General Help and Getting Started
- When you first launch Google Chrome, there’s a tab with helpful links and videos for getting started. If you’ve closed this tab and want to get back to that page, here it is: Getting started with Google Chrome.
- For additional help, try the Google Chrome Help Center.
- Here’s a great list of keyboard and mouse shortcuts. (Choose your operating system from the tabs on the left for specific shortcuts for Mac, Windows, or Linux.)
Extensions and Themes
Google Chrome has a ton of extensions (add-ons) and themes that allow you to customize your browser. There are many different types of extensions, but the most useful (in my opinion) are those that integrate with other services you may be using, such as: Evernote, Diigo, Delicious, Amazon, etc.
You can browse or search for extensions here.
Here are some of my favorite extensions:
- RSS Subscription Extension – This extension auto-detects RSS feeds on a page and displays an RSS icon in the OmniBar at the top for easy access to subscribing.
- Diigo Bookmark, Archive, Highlight & Sticky-Note Extension – I used to use Delicious for all my bookmarking, but I’ve since switched to Diigo. This extension is a must if you’re using Diigo. (There’s also a Delicious extension, so if you prefer Delicious just search for it in the extension store.)
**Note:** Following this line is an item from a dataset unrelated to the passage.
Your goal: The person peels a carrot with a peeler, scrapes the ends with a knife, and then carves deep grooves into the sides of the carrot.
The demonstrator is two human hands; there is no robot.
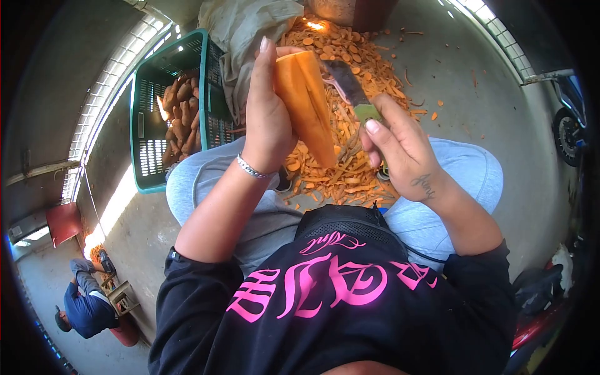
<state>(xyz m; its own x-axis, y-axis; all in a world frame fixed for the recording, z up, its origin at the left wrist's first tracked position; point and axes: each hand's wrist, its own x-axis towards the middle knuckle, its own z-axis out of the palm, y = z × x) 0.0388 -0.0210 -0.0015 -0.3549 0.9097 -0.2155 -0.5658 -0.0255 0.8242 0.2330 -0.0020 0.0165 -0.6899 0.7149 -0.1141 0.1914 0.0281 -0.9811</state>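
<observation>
My left hand (270, 115) is closed around a large peeled sweet potato (304, 103), its orange flesh bare and a dark groove running down its side. My right hand (400, 134) grips the green handle of a knife (350, 84). The dark blade points up and to the left, close to the top of the sweet potato; whether it touches cannot be made out. Below both hands spreads a heap of orange peelings and slices (350, 169) on the floor between my knees.
A green plastic crate (135, 125) with several unpeeled sweet potatoes (181, 119) stands at the left. Beside it lies a pale sack (244, 37). Another person (90, 306) sits at the lower left. A wheel (565, 134) shows at the right edge.
</observation>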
- Clip to Evernote Extension – There are several Evernote extensions available, but this is the official one. If you’re using Evernote, you won’t want to be without this extension. (And if you’re not using Evernote, you should definitely check it out!)
- LastPass Extension (or 1Password) – Password managers are a good way to keep yourself safe online, by creating and managing very strong passwords that would otherwise be impossible to remember. LastPass is a free password manager and form filler. (You’ll need to create an account, so visit http://lastpass.com). I use (and prefer) 1Password, which isn’t free, because I find it to be much easier to use. The extension for 1Password is enabled from withing the app itself, just open 1Password–>Preferences then click the “Install Google Chrome Extension” button at the bottom.
- AdBlock Extension – Ads are annoying. This extension will block most ads automatically. You can easily unblock ads on a particular page by clicking the stop sign icon.
- Add to Amazon Wish List Extension – This is a great extension that allows you to add anything to your Amazon Wish List, including items from other websites. It allows you to keep track of your wish list all in one place even though the items come from a variety of websites.
You can also customize Google Chrome by installing themes. Here’s the Themes Gallery.
Tips and Tricks
- Enlarge comment boxes – If you’re on a website that has a comment box (or similar box) that is too small, just grab the bottom right corner of the box and drag to enlarge it.
- Change how Chrome starts up – By default, Chrome opens the home page when it starts, and by default the home page is the “New Tab” page. You can change that it Preferences (Chrome–>Preferences, or click the wrench icon then choose Preferences). You can have Chrome automatically re-open the pages that were open the last time you used Chrome (my personal favorite), or have it open a particular set of pages. You can also specify the home page and activate the Home button on the toolbar.
- Show the list of recently visited pages for a particular tab – Google Chrome shows your overall browsing history in the History menu, but you can see recently visited pages for a particular tab by clicking and holding on the back (or forward) button.
- Re-open a recently closed tab – To quickly re-open a closed tab, press Command+Shift+T (Mac) or Ctrl+Shift+T (Windows/Linux), then look towards the bottom of the New Tab window for a list of “Recently closed tabs”.
- Perform calculations in the OmniBox – You can perform simple calculations (math, conversions, etc.) just by typing them in the OmniBox (the combined address bar/search bar just under the tabs).
That should get you started. Do you have any additional tips, tricks, or favorite extensions? Let’s hear about them in the comments section.